Fashia Kantarci
Lors du premier séjour de Fashia à Caux, son pays laTurquie traversait une crise grave. De violentes révoltes avaient éclaté dans les universités et les collèges techniques à Ankara, Istanbul et Izmir la ville où elle avait vécu.
Mais Fasiha elle-même passait par une crise très grave dans sa propre vie: son cher mari venait de mourir soudainement d'une crise cardiaque. A son profond chagrin s'ajoutait une violente rancœur contre sa belle-fille. Ni Fasiha ni son mari ne l'avaient acceptée, et encore moins l'enfant né du mariage prématuré de leur fils.Et c'était pendant une conversation pleine d'amertume avec son ex belle-fille que son mari était décédé. Fasiha la rendait responsable de sa mort.
A Caux nous partagions une chambre. De mon côté j'avais récemment perdu les uns après les autres mes parents, puis mon frère cadet, atteint d'une leucémie foudroyante. Ce même vécu de la perte d'êtres chers nous a immédiatement rapprochées.
A cette époque laTurquie était pour moi un pays inconnu de même que sa religion qui était celle de ma nouvelle amie. Mais grâces aux pensées que nous recevions toutes les deux dans nos méditations quotidiennes, nous avons surmonté ces difficultés. Fasiha absorbait avec avidité tout ce qu'elle entendait durant la conférence à Caux. C'était une femme qui voyait grand. Elle aimait son pays et était prête à payer de sa personne. Les jeunes qu'elle rencontrait à Caux lui donnaient de l'espoir pour la jeunesse de son pays. Mais c'est par elle-même qu'elle voulait commencer. Peu à peu, dans le silence et non sans douleur. elle découvrit comment le faire. Ainsi. dès son retour elle alla voir sa belle-fille et elle lui demanda pardon de son attitude. Elle renoua aussi les relations avec d'autres membres de son entourage.

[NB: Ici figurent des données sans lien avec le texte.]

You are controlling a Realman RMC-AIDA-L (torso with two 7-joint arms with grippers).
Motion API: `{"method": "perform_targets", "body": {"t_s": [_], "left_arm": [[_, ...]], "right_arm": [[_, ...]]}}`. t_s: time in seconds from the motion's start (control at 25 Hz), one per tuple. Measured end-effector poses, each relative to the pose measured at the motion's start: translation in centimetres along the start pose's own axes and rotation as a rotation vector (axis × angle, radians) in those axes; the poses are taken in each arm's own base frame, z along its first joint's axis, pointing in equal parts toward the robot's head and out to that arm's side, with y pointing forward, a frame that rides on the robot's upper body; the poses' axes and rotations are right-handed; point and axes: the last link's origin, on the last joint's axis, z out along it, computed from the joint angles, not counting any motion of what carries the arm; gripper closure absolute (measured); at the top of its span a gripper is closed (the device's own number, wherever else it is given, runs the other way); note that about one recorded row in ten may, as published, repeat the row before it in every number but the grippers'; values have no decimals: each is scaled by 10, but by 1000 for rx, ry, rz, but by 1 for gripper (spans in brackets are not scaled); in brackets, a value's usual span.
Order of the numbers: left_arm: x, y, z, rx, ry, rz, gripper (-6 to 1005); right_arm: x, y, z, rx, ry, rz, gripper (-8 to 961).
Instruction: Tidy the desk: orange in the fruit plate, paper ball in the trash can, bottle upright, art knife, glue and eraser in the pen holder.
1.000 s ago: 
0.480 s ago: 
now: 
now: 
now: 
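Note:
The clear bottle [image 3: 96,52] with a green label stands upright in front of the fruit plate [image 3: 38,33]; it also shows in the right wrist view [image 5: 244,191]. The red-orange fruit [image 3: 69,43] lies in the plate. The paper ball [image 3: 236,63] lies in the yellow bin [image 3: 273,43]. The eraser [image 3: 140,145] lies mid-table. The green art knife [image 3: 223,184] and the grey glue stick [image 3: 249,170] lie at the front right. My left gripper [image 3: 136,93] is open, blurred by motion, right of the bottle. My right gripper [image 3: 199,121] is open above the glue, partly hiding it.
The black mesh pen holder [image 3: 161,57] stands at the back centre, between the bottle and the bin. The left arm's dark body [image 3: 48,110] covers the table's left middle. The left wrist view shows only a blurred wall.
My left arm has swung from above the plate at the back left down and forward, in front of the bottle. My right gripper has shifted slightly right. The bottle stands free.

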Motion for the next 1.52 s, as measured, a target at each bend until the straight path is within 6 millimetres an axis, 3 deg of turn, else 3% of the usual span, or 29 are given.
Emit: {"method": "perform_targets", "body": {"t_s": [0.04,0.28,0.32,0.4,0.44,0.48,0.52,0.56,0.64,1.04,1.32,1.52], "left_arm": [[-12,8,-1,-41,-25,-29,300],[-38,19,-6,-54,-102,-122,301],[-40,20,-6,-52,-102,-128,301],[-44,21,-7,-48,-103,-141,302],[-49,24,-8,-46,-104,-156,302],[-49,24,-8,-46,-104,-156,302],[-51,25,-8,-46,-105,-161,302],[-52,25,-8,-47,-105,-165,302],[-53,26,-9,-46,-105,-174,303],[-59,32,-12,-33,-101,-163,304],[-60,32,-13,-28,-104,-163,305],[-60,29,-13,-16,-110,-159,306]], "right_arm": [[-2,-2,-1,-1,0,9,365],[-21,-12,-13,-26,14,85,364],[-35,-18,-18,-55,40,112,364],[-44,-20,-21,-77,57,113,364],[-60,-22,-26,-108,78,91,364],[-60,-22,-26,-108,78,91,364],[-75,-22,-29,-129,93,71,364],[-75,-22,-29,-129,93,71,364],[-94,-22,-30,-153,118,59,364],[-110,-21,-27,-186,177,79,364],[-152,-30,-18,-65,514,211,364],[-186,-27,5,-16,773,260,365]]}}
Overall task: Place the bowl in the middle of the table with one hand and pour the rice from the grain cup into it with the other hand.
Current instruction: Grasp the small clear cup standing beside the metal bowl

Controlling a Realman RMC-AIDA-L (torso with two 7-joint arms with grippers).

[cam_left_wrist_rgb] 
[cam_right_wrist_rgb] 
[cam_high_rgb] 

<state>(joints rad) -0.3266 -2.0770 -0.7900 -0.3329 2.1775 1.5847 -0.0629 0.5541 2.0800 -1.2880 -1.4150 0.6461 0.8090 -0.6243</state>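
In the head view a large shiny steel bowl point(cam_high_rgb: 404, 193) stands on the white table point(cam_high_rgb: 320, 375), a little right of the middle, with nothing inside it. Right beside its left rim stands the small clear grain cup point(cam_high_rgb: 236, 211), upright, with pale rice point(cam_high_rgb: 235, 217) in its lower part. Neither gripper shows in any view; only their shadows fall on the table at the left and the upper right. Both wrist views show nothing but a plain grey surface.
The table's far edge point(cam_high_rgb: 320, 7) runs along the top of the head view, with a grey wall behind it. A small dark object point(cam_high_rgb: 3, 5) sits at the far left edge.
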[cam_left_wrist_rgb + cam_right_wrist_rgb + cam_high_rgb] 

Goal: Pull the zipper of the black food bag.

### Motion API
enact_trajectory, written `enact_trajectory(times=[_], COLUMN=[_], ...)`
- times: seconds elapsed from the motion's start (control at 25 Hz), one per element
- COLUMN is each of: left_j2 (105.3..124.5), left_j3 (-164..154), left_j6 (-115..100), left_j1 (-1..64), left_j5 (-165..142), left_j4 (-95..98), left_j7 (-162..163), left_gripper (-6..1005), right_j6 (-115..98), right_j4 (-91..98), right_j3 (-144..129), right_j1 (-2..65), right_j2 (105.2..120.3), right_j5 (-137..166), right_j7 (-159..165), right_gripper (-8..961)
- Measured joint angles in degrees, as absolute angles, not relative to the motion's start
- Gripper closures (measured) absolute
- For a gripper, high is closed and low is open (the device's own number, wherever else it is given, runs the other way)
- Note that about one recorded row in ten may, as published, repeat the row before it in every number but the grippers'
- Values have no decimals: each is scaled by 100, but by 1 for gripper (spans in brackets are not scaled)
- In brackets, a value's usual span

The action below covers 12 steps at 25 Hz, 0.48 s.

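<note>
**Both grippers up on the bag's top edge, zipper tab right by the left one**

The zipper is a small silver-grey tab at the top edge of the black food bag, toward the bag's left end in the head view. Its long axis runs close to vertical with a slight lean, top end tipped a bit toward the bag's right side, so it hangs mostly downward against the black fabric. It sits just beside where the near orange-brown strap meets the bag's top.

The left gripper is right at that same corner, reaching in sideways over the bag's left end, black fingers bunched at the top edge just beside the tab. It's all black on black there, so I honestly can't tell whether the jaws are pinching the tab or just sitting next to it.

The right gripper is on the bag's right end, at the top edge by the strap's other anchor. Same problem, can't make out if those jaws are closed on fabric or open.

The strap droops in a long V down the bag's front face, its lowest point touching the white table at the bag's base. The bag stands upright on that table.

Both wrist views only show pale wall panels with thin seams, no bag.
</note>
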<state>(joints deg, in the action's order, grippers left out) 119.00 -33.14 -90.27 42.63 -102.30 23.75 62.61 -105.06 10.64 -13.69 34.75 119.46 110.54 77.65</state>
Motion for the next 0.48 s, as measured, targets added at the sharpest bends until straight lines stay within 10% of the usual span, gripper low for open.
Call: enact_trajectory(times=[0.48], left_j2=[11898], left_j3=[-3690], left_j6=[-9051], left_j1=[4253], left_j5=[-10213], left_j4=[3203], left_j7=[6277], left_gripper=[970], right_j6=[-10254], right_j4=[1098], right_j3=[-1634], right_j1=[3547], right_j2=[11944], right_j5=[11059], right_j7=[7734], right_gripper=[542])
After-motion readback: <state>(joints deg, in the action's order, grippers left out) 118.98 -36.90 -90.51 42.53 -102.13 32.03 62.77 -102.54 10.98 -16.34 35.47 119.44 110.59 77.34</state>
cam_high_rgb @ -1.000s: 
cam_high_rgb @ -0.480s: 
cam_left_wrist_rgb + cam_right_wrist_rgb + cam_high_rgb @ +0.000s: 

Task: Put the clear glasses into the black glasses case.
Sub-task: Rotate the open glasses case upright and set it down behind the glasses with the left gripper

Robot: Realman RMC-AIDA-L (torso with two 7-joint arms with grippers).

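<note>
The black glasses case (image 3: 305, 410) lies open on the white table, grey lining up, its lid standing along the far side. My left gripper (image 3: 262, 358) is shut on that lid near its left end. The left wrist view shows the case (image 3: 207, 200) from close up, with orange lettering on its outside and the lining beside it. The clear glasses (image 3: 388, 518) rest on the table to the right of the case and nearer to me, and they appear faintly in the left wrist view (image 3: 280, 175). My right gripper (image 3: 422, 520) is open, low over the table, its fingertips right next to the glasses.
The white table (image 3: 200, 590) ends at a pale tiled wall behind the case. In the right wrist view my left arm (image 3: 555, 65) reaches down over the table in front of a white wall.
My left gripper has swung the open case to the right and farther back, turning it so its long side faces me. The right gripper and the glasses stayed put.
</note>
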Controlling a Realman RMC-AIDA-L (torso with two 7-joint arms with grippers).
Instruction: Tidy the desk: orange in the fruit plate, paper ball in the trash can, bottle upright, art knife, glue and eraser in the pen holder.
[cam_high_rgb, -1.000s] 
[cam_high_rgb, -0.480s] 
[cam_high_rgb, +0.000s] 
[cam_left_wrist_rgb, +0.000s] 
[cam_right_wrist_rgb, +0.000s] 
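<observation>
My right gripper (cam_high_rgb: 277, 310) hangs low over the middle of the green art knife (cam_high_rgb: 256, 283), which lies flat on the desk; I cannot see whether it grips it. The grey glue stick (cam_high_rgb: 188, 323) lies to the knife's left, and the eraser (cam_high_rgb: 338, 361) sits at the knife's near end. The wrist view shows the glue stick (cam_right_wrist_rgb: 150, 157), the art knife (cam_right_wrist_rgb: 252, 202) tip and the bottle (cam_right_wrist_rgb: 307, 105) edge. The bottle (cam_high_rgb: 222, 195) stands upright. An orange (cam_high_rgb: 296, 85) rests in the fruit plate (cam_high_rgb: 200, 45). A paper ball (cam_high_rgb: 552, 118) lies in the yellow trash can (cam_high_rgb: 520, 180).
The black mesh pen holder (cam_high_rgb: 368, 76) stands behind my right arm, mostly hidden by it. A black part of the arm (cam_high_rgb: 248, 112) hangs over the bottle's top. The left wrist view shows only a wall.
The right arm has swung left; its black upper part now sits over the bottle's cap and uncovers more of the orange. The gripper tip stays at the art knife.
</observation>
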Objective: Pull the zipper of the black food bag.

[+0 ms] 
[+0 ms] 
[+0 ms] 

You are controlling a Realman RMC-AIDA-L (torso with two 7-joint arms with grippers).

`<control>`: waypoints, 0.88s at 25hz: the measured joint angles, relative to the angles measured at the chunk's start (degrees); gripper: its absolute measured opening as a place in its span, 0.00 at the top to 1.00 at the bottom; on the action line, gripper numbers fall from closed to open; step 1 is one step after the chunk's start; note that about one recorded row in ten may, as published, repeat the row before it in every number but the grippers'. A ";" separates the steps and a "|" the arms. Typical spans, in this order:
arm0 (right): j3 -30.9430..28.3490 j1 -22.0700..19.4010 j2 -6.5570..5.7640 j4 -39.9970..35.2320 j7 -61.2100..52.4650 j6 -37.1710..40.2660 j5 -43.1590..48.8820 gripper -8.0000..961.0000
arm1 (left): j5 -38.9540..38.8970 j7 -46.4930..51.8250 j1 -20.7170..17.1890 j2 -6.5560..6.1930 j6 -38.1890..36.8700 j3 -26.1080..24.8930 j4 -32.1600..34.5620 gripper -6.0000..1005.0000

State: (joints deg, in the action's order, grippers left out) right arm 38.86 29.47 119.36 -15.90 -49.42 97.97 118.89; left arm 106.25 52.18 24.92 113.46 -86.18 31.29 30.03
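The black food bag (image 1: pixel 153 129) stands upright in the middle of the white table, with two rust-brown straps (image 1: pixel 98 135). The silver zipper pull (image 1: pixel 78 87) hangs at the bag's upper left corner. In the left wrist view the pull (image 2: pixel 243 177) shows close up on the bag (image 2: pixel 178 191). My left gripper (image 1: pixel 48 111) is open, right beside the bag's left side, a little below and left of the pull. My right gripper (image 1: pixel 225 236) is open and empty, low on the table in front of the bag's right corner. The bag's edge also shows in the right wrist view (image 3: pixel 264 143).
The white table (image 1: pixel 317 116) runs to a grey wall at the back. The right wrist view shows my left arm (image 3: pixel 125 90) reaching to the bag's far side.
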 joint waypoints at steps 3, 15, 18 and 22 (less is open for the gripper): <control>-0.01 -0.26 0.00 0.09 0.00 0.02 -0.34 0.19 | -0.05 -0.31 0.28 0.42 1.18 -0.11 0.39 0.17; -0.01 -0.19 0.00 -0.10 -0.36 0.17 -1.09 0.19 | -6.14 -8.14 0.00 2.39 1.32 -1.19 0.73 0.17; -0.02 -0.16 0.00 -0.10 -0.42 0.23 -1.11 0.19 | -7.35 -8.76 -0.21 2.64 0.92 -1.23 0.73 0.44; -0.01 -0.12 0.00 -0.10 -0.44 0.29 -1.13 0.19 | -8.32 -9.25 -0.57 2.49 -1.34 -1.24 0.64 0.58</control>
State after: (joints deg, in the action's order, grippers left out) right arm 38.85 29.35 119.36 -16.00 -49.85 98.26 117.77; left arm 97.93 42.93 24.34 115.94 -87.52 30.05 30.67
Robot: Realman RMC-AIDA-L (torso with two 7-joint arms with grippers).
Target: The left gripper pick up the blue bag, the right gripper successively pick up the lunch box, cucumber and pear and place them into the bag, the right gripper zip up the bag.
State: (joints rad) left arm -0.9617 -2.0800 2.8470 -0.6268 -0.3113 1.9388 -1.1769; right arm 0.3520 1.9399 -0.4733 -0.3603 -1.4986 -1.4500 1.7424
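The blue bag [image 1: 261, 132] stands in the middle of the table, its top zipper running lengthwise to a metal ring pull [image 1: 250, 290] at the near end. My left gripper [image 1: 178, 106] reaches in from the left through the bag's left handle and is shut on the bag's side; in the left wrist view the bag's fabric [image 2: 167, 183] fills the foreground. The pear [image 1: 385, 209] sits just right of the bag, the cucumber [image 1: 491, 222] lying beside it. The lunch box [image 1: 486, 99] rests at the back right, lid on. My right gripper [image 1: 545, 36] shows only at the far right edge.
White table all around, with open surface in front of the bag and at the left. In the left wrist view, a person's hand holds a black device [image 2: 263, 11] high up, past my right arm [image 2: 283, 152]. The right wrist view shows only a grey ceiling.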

A Caux, elle m'avait chaleureusement invitée à lui rendre visite en Turquie. En 1969, je suis donc allée à Istanbul. Fasiha avait alors la garde de sa petite-fille de sept ans, car sa belle-fille travaillait et avait demandé son aide. La situation politique du moment était loin d'être simple. La police patrouillait sans cesse et un important diplomate israélien en visite officielle avait été assassiné dans notre quartier; Il nous fut interdit de quitter nos domiciles qui furent fouillés.
Fasiha habitait au cinquième étage d'un immeuble en forme de U. L'arrière donnait sur une cour intérieure entourée des traditionnels balcons moitié vitrés et moitié ouverts. A cause de l'interdiction de sortir et grâce à un temps printanier ces balcons étaient bondés. Cela offrait l'occasion de contacts de balcon à balcon. Fasiha participait tout naturellement à ces échanges. Dès j'ai été connue et acceptée par une communauté bienveillante:
Cette expérience m'a fait réaliser à quel point cela doit être difficile pour les gens de ces cultures du sud de venir chez nous où notre isolement prudent sert à protéger notre sphère privée. Cette expérience s'est renouvelée à chacun de mes séjours en Turquie. Par la suite Fasiha est venue tous les deux étés à Caux, toujours accompagnée, et souvent par des jeunes qui pouvaient venir grâce à son aide. Son domaine était le "housekeeping" où elle pouvait exprimer le sens de l'hospitalité propre à son pays.
Là se sont nouées des amitiés avec de nombreuses femmes de différents pays, amitiés qui ont donné lieu par la suite à des visites dans plusieurs pays. Nous avons appris à vivre ensemble et à apprécier nos différences. Mais notre base commune restait les moments de silence suivis d'un partage honnête. Et nous cherchions dans le silence ce que nous pourrions transmettre à ceux qui nous accueillaient.